Brief =
Copy every line from the records below that carries the word "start".

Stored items
■ ■ ■ ■ ■ ■ ■
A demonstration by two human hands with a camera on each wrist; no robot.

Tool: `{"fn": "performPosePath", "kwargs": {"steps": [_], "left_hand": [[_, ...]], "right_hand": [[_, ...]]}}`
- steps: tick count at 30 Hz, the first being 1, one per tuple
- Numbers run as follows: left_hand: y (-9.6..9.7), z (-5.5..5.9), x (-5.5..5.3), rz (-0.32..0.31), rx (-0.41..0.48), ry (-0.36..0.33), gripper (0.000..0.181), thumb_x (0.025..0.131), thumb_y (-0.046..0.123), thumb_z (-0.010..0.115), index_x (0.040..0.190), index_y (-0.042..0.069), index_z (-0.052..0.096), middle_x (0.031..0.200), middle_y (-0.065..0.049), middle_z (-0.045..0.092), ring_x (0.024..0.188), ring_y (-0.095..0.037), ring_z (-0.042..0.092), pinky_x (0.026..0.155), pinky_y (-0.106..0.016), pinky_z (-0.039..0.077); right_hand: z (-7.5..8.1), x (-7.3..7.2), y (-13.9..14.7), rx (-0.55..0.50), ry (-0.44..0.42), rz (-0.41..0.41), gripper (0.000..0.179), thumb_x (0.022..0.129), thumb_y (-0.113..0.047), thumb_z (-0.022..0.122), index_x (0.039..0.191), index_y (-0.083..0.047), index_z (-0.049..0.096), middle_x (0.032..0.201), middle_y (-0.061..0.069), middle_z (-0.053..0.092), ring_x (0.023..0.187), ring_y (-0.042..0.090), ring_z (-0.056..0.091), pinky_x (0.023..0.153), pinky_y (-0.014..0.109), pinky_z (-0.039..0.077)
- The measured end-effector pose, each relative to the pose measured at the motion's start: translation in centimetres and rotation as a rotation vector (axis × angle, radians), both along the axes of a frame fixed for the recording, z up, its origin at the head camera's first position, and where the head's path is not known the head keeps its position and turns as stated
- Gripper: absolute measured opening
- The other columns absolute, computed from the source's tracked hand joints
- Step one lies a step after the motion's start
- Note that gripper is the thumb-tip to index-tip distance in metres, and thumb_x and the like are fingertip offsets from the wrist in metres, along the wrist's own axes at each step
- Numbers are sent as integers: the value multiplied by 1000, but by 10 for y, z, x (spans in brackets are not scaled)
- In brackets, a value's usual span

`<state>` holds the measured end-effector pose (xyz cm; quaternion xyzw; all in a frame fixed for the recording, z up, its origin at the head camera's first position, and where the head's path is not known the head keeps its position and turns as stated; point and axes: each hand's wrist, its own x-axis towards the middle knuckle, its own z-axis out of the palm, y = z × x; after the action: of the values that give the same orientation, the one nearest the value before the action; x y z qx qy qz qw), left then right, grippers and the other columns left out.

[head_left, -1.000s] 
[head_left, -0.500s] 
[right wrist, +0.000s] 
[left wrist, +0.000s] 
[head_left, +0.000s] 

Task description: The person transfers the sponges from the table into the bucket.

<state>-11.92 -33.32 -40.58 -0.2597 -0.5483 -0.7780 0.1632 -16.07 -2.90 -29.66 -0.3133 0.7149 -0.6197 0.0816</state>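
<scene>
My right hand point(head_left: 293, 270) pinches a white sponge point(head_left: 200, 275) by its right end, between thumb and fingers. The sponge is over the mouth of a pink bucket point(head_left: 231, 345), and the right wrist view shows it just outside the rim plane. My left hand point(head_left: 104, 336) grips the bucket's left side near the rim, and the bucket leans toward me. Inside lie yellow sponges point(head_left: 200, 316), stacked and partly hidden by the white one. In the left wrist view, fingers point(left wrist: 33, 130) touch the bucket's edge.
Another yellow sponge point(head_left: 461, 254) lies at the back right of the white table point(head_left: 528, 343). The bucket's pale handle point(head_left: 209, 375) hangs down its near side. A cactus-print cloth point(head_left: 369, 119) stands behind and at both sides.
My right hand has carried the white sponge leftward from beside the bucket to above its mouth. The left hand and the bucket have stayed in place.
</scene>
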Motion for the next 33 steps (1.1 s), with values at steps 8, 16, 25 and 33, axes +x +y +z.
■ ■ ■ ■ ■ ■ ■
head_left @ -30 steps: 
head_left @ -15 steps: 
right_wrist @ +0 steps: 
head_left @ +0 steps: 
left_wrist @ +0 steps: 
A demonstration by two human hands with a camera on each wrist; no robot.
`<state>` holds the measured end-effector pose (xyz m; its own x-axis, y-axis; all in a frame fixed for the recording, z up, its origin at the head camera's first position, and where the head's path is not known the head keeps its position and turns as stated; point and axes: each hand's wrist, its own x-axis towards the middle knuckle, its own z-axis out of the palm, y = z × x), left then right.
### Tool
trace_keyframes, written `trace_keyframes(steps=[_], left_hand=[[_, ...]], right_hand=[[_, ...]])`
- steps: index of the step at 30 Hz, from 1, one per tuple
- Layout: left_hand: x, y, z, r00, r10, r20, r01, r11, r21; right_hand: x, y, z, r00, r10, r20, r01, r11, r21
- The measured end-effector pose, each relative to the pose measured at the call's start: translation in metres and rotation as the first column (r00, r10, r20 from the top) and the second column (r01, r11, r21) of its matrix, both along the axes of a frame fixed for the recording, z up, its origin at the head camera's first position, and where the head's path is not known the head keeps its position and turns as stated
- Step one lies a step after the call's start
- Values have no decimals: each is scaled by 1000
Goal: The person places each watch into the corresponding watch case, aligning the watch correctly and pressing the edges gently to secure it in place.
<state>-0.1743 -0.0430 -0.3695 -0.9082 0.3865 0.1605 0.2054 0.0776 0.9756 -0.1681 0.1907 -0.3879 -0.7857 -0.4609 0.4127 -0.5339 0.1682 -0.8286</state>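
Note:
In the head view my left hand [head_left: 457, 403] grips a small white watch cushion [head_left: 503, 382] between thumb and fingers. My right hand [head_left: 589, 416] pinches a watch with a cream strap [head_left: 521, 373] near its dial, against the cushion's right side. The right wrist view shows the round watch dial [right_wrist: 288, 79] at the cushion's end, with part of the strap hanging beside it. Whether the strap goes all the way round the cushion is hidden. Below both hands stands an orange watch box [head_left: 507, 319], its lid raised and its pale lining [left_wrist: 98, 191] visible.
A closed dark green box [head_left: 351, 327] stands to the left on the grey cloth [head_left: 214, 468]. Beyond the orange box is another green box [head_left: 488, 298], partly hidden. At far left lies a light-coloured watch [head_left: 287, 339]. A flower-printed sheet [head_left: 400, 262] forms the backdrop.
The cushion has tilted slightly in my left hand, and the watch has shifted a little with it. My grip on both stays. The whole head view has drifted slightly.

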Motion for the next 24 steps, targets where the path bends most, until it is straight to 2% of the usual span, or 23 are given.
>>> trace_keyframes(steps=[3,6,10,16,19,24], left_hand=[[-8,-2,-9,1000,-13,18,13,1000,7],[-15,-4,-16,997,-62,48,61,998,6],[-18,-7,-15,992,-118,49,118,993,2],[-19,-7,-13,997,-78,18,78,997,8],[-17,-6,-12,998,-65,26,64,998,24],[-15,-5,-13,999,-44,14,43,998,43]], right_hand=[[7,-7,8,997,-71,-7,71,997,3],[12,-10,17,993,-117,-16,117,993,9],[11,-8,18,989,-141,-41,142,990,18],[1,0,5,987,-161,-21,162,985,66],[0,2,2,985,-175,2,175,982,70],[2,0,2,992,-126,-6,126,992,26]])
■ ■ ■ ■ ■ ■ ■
Written solution =
- The measured end-effector pose, each relative to the pose measured at the motion's start: translation in centimetres and rotation as a rotation vector (axis × angle, radians), both along the axes of a frame fixed for the recording, z up, its origin at the head camera's first position, and where the head's path is not known the head keeps its position and turns as stated
- Step one lies a step after the motion's start
- The measured end-effector pose, each relative to the pose measured at the call's start: translation in metres and rotation as the first column (r00, r10, r20 from the top) and the second column (r01, r11, r21) of its matrix, both along the axes of a frame fixed for the recording, z up, its origin at the head camera's first position, and where the head's path is not known the head keeps its position and turns as stated
- Step one lies a step after the call's start

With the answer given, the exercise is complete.